She said: “Any hormonal methods can cause the breasts to change and become heavier, fuller, lumpier or uncomfortable.

“This usually occurs when you first start using a hormonal contraceptive and usually wears off after a few months.

“This is more likely if you’re someone who experiences breast pain or discomfort during your usual monthly hormonal cycle, as your breasts may be more sensitive to changes in female hormones.”

dr Mawson said breast tissue is “very sensitive to female hormones, which are found in hormonal birth control.”

“Adding extra hormones into your body, even the very small amounts involved in birth control, can cause changes in breast tissue,” she said.

The main offenders

The Lowdown says when breasts enlarge, it’s due to water retention triggered by the hormones.

Estrogen is known to cause fluid retention, while progestin is believed to have the opposite effect.
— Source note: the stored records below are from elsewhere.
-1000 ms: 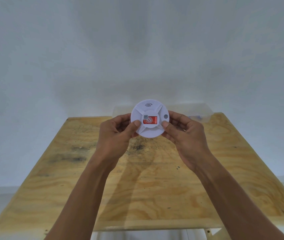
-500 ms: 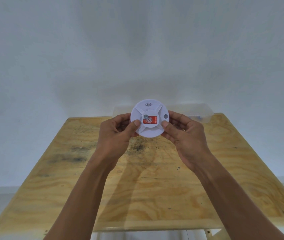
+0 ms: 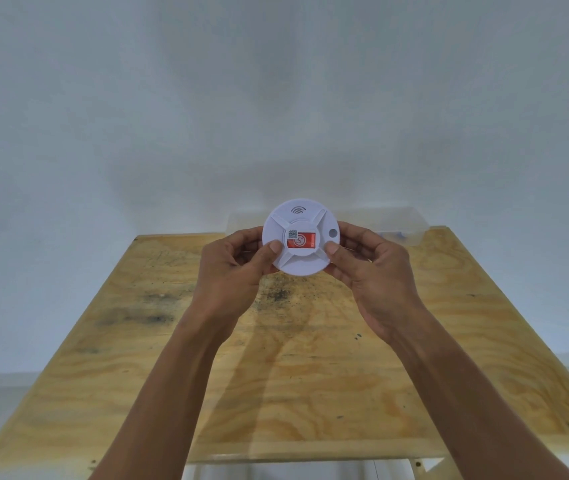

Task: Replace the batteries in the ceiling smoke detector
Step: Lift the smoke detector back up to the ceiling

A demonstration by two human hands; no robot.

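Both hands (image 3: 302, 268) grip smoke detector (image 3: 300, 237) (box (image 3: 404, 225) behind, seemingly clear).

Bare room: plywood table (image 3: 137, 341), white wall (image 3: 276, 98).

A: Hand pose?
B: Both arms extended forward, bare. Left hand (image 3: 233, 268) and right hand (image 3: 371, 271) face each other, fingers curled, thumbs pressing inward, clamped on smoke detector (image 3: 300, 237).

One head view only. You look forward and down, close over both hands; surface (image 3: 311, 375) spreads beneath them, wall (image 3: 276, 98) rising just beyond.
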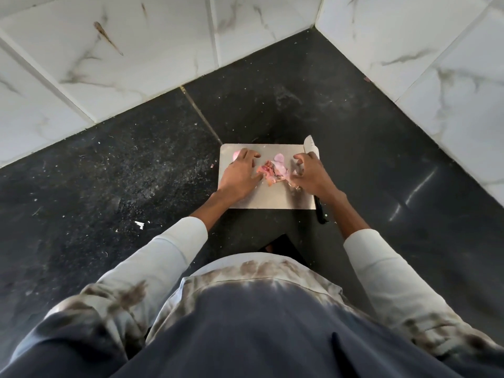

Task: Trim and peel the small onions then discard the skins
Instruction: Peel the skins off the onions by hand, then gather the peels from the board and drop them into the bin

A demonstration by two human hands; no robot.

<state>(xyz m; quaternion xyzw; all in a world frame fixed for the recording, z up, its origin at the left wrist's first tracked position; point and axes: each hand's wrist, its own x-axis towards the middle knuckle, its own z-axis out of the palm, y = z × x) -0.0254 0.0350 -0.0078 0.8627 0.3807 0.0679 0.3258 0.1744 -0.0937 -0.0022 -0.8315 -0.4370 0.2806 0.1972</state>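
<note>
A pale cutting board (275, 199) lies on the dark counter. In its middle sits a heap of pink and reddish onion skins (274, 170). My left hand (240, 174) rests palm down at the heap's left side, fingers spread, with a peeled pink onion (236, 154) just beyond its fingertips. My right hand (309, 173) is at the heap's right side, fingers curled and touching the skins. A knife (311, 147) lies along the board's right edge, blade pointing away, its black handle (321, 214) sticking out below my right wrist.
The black stone counter (122, 173) carries scattered crumbs and a white scrap (139, 224). White marble-tiled walls (136, 50) meet in a corner behind and to the right of the board.
</note>
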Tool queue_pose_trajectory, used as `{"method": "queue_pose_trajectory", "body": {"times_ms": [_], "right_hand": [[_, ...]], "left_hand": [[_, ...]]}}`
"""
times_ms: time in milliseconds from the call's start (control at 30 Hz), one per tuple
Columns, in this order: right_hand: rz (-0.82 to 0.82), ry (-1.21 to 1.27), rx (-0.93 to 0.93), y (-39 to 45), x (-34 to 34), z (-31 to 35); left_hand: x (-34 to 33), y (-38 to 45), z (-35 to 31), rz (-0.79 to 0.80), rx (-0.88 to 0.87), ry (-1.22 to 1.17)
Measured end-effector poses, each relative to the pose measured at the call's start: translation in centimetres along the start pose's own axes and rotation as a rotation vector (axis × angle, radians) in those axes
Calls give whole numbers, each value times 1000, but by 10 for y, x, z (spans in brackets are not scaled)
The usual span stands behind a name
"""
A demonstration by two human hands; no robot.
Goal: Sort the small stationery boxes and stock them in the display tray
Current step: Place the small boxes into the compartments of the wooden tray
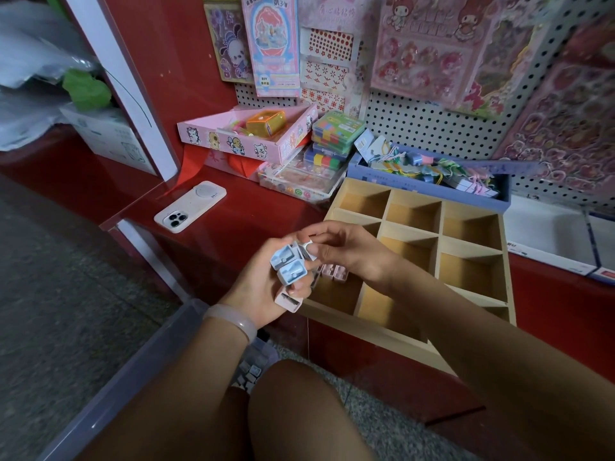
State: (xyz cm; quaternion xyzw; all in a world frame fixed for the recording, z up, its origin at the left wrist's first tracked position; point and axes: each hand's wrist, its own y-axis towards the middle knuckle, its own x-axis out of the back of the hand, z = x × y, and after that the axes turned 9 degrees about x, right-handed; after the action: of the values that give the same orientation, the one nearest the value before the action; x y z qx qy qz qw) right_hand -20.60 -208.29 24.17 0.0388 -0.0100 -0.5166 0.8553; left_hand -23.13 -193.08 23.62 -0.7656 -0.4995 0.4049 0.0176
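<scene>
Above the near-left corner of the wooden display tray (472, 241) on the red shelf (239, 207), the left hand (266, 287) clutches several small blue and pink boxes (289, 264). The right hand (349, 251) pinches a white one at the bunch's top. Two pink boxes (334, 271) sit in a tray compartment below; a phone (189, 206) lies to the left.

A glossy red bench (233, 207) runs below a white pegboard (416, 124) hung with sticker sheets (429, 44). The floor (60, 294) is grey speckled stone. Light is dim.
</scene>
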Motion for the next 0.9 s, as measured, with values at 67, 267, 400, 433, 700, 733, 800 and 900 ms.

Therefore, contraceptives that only contain progestin are less likely to fill the breast than those that combine estrogen and progestin.

The pill, patch, and vaginal ring combination releases both estrogen and progestin doses.

However, progestin-only contraceptives include the Nexplanon implant and progestin injections (Depo Provera and Sayana Press).

The progestogen-only mini pill includes Micronor, Noriday, Norgeston, Cerazette, Aizea, Cerelle, and Feanolla.

The implant (IUS) contains only progestin.

Progestin-only birth control is associated with an increased chance of developing small cysts in the breast, said Dr. mawson

These are harmless but should be checked out by your medical team.

dr Mawson added: “The risk of breast cancer in people under 40 is very rare, but if you find a breast lump we always recommend having it checked at your GP’s office.

“Get used to how your chest feels so you can notice changes over time.”

Non-hormonal contraceptives include the copper coil intrauterine device (IUD), which releases copper into the uterus, diaphragms, and condoms.

You are unlikely to see any change in breasts or weight with these methods compared to the hormonal methods.

weighty topic

Besides changing breasts, weight gain is another physical change you may experience while using birth control.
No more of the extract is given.